GOAL OF THE EXERCISE: Only certain lines below are wanted: those starting at the line containing "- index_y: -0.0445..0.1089" and ending at the line containing "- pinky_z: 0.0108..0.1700", both included, each retyped exactly.

EXERCISE INPUTS:
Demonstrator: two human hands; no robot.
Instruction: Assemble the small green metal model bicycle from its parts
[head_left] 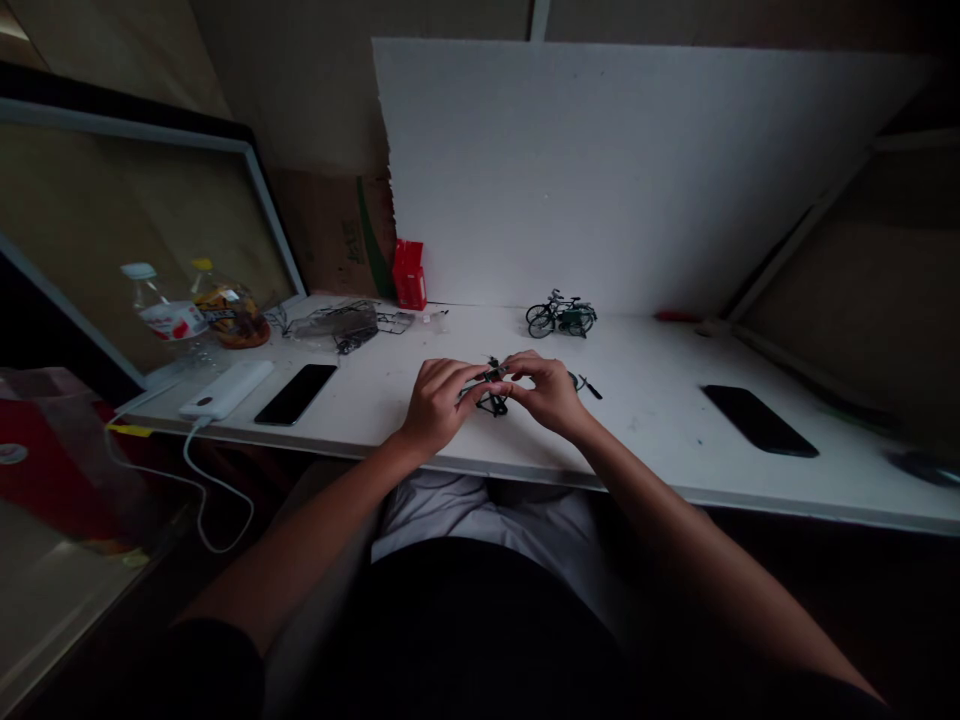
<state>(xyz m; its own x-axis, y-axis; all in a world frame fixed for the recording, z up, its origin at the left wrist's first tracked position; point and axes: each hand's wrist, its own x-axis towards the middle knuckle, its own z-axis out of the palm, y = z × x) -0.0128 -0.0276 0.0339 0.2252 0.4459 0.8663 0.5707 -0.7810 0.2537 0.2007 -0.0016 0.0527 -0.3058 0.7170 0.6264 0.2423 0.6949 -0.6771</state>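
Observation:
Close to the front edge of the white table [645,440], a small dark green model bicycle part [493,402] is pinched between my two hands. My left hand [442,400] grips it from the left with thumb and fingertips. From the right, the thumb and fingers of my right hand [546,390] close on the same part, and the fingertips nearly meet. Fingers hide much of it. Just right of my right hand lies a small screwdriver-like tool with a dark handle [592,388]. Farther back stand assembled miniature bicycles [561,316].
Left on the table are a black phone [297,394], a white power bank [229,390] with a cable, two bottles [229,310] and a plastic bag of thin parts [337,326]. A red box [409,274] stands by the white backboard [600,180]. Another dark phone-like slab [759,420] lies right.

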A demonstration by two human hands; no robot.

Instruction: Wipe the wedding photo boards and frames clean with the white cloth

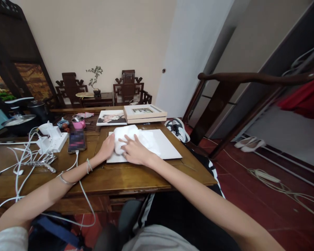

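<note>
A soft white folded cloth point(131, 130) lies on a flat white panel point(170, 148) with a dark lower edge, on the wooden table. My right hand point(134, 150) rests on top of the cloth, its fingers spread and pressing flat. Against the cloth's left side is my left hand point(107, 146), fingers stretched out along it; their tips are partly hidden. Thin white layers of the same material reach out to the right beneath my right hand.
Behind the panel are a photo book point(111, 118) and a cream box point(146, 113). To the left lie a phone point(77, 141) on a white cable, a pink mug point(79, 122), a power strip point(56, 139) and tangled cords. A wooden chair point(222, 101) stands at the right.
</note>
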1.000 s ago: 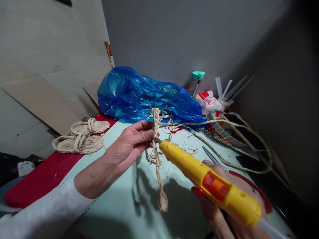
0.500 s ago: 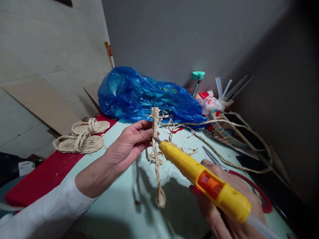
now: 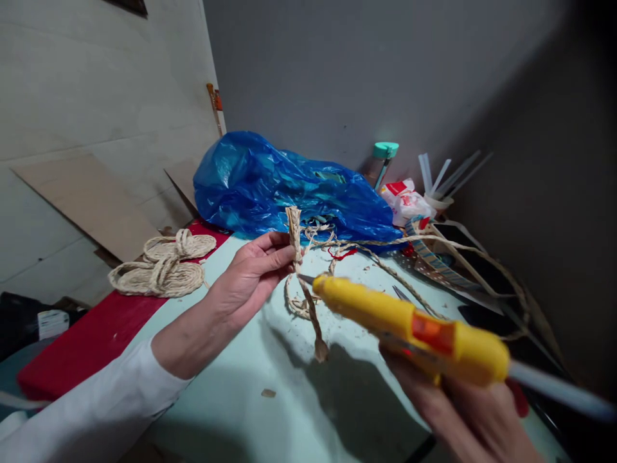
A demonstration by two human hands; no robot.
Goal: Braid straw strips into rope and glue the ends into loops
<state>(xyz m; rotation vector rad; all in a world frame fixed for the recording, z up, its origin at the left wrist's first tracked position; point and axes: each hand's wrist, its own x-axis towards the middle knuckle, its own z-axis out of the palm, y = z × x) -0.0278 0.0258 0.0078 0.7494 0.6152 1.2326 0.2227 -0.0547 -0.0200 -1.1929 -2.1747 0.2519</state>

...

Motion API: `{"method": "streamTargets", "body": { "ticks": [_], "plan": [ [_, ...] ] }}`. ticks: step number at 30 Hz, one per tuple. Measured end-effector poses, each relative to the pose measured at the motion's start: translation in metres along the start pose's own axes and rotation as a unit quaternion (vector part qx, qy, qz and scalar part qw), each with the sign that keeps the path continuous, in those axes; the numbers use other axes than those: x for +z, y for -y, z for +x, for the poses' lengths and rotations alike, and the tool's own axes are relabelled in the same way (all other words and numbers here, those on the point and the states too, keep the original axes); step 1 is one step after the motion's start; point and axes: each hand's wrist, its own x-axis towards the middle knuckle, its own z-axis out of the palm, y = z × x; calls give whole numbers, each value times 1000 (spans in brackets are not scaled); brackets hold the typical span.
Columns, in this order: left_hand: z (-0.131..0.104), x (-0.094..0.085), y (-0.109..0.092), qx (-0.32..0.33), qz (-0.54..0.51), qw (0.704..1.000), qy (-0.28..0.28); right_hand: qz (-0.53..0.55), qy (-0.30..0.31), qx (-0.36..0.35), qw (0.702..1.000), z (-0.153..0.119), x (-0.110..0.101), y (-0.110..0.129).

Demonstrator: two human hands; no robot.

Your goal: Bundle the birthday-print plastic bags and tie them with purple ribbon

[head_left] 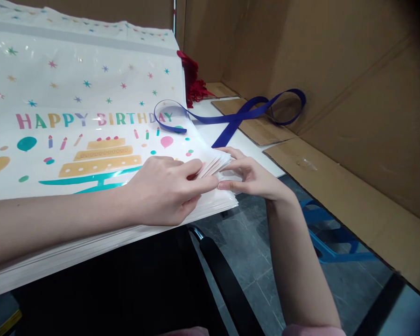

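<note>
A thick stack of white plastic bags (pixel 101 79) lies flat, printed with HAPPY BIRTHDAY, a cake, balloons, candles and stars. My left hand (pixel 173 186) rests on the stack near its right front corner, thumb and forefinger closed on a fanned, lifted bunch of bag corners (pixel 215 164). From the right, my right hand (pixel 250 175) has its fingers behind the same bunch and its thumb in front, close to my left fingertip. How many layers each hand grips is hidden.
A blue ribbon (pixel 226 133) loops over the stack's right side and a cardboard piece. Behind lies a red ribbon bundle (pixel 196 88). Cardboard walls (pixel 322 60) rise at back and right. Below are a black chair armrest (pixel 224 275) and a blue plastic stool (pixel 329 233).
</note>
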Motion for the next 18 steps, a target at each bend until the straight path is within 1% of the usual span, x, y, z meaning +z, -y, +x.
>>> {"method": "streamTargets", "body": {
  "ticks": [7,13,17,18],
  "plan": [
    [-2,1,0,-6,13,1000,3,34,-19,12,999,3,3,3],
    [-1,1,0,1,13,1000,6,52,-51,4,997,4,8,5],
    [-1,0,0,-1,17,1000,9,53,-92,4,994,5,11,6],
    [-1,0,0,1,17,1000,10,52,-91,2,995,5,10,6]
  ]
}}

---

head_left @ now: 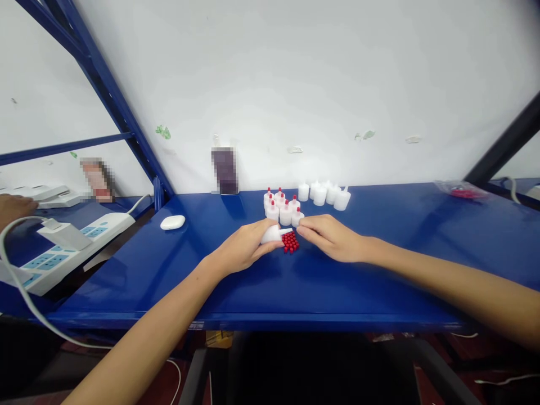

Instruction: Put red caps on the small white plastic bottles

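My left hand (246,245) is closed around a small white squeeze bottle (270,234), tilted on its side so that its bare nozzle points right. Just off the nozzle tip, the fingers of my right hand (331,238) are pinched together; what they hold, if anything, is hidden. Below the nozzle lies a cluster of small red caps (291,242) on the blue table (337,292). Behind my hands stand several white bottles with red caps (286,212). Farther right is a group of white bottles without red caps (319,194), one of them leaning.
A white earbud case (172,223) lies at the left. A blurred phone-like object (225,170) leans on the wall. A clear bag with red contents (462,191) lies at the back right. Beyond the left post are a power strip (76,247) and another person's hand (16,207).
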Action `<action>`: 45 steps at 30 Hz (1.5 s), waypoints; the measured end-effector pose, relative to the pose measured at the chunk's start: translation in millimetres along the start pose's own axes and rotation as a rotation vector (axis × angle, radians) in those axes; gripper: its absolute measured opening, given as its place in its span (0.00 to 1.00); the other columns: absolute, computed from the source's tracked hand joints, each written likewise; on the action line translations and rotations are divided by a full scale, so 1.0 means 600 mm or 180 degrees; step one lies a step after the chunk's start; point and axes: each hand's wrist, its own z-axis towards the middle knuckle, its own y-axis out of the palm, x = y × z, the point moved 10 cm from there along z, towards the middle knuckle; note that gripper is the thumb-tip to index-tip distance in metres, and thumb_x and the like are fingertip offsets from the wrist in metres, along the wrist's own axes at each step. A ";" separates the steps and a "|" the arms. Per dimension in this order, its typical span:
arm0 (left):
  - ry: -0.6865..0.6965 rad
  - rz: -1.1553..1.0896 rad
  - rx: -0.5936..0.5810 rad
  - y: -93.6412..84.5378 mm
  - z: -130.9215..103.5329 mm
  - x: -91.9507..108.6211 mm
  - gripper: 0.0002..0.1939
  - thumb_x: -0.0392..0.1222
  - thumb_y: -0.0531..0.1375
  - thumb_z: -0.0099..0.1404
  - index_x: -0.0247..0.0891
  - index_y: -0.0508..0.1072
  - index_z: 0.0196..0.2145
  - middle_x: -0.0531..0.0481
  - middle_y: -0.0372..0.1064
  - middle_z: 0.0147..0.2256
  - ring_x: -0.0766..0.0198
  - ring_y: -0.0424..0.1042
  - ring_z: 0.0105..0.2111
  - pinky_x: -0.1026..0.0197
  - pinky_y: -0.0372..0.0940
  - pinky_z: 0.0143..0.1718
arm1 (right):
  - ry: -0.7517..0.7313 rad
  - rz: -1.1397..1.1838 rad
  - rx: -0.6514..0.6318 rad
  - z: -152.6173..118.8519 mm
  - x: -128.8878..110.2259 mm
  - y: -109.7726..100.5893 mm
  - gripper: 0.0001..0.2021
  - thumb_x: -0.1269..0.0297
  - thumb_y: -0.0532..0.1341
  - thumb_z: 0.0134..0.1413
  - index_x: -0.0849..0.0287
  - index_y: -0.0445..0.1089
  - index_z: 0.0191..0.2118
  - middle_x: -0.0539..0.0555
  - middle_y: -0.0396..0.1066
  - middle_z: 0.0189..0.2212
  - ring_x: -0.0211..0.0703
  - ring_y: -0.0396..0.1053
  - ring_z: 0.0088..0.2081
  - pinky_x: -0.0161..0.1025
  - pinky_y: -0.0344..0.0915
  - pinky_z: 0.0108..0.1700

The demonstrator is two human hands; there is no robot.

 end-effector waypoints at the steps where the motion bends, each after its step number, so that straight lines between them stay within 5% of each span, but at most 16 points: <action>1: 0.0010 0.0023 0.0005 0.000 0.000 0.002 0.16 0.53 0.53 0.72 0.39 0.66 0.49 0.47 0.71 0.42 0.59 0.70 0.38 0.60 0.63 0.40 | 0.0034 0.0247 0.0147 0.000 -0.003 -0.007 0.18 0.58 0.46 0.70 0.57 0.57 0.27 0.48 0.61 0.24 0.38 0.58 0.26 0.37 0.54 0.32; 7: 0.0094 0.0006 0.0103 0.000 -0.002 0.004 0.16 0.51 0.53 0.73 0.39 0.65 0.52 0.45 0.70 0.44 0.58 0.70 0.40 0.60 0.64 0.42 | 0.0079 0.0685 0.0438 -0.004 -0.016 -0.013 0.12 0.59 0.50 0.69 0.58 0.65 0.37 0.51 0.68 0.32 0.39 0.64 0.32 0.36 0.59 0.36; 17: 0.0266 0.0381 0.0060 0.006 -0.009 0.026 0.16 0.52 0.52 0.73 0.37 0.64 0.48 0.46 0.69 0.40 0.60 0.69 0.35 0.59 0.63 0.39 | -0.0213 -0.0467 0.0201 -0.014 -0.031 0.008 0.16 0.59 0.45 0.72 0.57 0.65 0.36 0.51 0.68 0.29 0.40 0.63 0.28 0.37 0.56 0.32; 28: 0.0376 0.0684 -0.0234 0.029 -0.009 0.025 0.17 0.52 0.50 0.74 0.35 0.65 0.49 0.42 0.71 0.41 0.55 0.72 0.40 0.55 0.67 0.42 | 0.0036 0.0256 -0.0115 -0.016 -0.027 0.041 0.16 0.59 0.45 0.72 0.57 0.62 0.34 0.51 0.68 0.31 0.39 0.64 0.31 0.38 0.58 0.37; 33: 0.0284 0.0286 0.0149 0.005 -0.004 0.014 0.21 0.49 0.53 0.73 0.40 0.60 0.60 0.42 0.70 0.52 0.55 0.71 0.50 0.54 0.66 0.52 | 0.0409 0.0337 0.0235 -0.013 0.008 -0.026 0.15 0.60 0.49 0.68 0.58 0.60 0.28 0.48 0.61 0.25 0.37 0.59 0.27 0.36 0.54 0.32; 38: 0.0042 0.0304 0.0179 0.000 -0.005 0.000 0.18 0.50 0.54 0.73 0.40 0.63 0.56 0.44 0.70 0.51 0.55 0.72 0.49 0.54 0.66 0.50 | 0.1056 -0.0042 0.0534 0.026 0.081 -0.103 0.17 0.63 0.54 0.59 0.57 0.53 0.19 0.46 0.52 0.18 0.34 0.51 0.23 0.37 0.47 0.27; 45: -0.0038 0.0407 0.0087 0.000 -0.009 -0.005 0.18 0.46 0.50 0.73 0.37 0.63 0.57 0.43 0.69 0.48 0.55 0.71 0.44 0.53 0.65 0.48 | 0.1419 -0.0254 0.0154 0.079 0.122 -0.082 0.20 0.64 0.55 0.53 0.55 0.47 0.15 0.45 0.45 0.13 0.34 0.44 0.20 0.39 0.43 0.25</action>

REPLY TO THE TASK:
  - index_y: -0.0445..0.1089
  - index_z: 0.0191..0.2118
  - middle_x: -0.0539..0.0555
  - middle_y: -0.0396..0.1066
  - middle_z: 0.0189..0.2212
  - ring_x: -0.0211..0.0703
  - ring_y: -0.0396..0.1053
  - ring_z: 0.0088..0.2081
  - pinky_x: -0.0161..0.1025
  - pinky_y: -0.0344..0.0915
  - pinky_z: 0.0108..0.1700

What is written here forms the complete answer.